安全性と親しみやすさの両立をめざし、パトライトに変えて黄色の頭の触覚と真っ赤な背中の 星内蔵のLED が赤色と7色に点滅し周囲からの視認性を高めました。
また、清掃中は「ただいま掃除中です」と話し周囲に注意を促します。左右に動く頭とボディの隙間に子供の手が入っても怪我をしないように、隙間を広くし、モータのトルクを押さえています。走行速度は時速2kmと遅く、衝突時の衝撃が少ないうえ、カバーを筐体から浮かせ、人に当たった時の衝撃を吸収し、接触センサで停止します。
カバーは足元を深くして足を巻き込むことを防止しており、水を使った清掃が行える機能性と防水性があります。
19年度は、まずは広い面の清掃を目的に開発を行いました。20年度は、トイレ利用者なら誰しも気になる汚れが目立つ個室及び男性小便器下を全自動で清掃を行います。
個室清掃は、個室の入り口で位置認識をして、個室内部に入り込み、距離センサで周囲の状況を把握しながらアームを伸ばし複雑な形状の床面を清掃します。
小便器下も、スタート場所で位置認識をして、距離センサで便器や壁面との距離を測定しながらアームを伸ばし複雑な形状の床面の清掃をします。
機能
- 清掃機能
- 会話機能
水・薬剤の噴霧、ブラシによる水洗い、汚水回収、温風による床面乾燥、清掃部がアームで伸び狭い部分も清掃、自動運転機能、ラジコン運転、ラジコンで一度運転するだけで自動運転記憶
あらかじめ設定した会話文の音声認識及び対応した言葉を音声合成発声。 音声認識をした言葉に関連した項目をインターネットから検索し、webサイトの文章を音声で読み上げ
他分野への応用と可能性
- ショッピングセンターなど大型店舗向けロボット
- 清掃機能と巡回警備機能
- コミュニケーション機能
高速道路のPA(パーキングエリア)やSA(サービスエリア)のトイレ床面だけでなく、大型ショッピングセンターの清掃ロボットとしても活用できることが想定されます。

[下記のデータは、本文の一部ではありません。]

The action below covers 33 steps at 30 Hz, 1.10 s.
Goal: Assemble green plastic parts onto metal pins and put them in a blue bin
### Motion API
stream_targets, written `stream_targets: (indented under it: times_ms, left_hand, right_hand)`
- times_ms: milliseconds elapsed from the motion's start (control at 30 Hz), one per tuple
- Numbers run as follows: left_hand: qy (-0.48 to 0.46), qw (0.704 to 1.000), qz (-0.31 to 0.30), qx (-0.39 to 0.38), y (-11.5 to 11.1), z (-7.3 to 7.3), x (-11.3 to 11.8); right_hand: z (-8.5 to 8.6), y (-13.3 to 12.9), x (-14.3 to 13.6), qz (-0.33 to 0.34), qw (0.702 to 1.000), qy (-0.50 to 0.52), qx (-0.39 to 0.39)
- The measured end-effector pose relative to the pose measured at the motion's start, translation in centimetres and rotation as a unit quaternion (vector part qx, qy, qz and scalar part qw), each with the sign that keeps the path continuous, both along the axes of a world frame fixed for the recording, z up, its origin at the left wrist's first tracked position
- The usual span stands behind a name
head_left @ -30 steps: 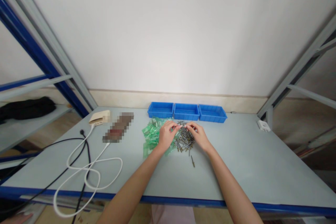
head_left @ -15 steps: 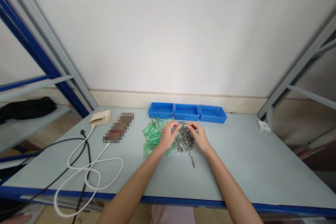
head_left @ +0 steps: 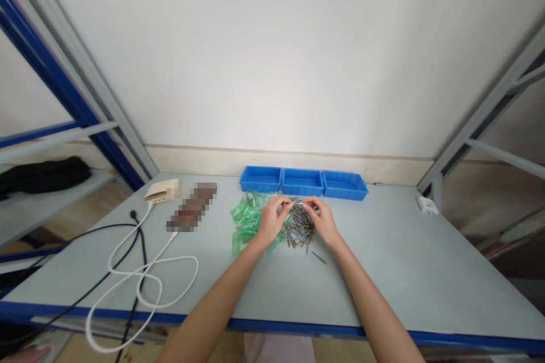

また、警報装置やその他警備機能(弊社実績「360°自動監視システム」参照)を搭載することで、店内の警備用中継器と連携して大型ショッピングセンターの巡回警備にも活用できると考えられます。
LadyBirdのコミュニケーション機能を更に強化し、無線を利用した遠隔制御機能を搭載することで、店舗案内やお知らせなど、様々なイベントの提供が可能になることが考えられます。